### [Work to be completed]
The data below is to be set down exactly.

### [Data provided]
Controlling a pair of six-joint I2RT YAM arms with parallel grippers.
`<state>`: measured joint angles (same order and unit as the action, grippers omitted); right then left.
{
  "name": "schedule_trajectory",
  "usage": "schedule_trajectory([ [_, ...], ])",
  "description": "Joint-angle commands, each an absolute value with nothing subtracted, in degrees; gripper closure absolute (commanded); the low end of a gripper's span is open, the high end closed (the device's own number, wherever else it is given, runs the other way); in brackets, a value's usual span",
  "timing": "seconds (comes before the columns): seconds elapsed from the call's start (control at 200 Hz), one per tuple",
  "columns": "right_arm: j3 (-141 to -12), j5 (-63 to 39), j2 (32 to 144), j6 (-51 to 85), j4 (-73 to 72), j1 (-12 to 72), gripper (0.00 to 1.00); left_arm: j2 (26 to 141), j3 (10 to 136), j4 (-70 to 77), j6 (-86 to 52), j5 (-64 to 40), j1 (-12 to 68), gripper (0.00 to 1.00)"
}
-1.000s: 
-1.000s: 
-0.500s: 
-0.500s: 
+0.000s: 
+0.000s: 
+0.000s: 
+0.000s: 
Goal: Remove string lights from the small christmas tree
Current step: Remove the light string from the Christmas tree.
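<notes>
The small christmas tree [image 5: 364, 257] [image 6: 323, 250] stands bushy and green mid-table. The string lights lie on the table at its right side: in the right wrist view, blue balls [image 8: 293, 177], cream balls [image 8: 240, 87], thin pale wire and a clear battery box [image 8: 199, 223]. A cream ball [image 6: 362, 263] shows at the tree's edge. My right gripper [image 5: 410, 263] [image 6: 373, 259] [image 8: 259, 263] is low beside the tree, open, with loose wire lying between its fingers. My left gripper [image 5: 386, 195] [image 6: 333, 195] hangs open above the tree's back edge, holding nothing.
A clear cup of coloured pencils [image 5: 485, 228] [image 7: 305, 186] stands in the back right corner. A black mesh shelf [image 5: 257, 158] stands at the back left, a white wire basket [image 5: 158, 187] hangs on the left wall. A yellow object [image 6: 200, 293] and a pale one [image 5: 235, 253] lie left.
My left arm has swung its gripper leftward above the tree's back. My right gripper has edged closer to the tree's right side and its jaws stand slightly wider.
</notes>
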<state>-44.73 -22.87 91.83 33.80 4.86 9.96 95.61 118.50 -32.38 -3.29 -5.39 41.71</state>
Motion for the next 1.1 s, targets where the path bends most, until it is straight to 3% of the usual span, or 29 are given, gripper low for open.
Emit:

### [Solution for this task]
Controlling a pair of six-joint I2RT YAM arms with parallel grippers.
`<state>`: measured joint angles (same order and unit as the action, grippers omitted); right then left.
{
  "name": "schedule_trajectory",
  "usage": "schedule_trajectory([ [_, ...], ])",
  "description": "Joint-angle commands, each an absolute value with nothing subtracted, in degrees; gripper closure absolute (commanded); the low end of a gripper's span is open, the high end closed (the device's own number, wherever else it is given, runs the other way); in brackets, a value's usual span",
  "timing": "seconds (comes before the columns): seconds elapsed from the call's start (control at 200 Hz), one per tuple",
  "columns": "right_arm: j3 (-141 to -12), j5 (-63 to 39), j2 (32 to 144), j6 (-51 to 85), j4 (-73 to 72), j1 (-12 to 72), gripper (0.00 to 1.00); left_arm: j2 (26 to 141), j3 (10 to 136), j4 (-70 to 77), j6 (-86 to 52), j5 (-64 to 40), j1 (-12 to 68), gripper (0.00 to 1.00)"
}
-1.000s: 
-1.000s: 
-0.500s: 
-0.500s: 
+0.000s: 
+0.000s: 
+0.000s: 
+0.000s: 
Goal: Remove string lights from the small christmas tree
Current step: Remove the light string from the Christmas tree.
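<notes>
The small christmas tree [image 5: 364, 257] [image 6: 323, 250] stands bushy and green mid-table. The string lights lie on the table at its right side: in the right wrist view, blue balls [image 8: 293, 177], cream balls [image 8: 240, 87], thin pale wire and a clear battery box [image 8: 199, 223]. A cream ball [image 6: 362, 263] shows at the tree's edge. My right gripper [image 5: 410, 263] [image 6: 373, 259] [image 8: 259, 263] is low beside the tree, open, with loose wire lying between its fingers. My left gripper [image 5: 386, 195] [image 6: 333, 195] hangs open above the tree's back edge, holding nothing.
A clear cup of coloured pencils [image 5: 485, 228] [image 7: 305, 186] stands in the back right corner. A black mesh shelf [image 5: 257, 158] stands at the back left, a white wire basket [image 5: 158, 187] hangs on the left wall. A yellow object [image 6: 200, 293] and a pale one [image 5: 235, 253] lie left.
My left arm has swung its gripper leftward above the tree's back. My right gripper has edged closer to the tree's right side and its jaws stand slightly wider.
</notes>
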<state>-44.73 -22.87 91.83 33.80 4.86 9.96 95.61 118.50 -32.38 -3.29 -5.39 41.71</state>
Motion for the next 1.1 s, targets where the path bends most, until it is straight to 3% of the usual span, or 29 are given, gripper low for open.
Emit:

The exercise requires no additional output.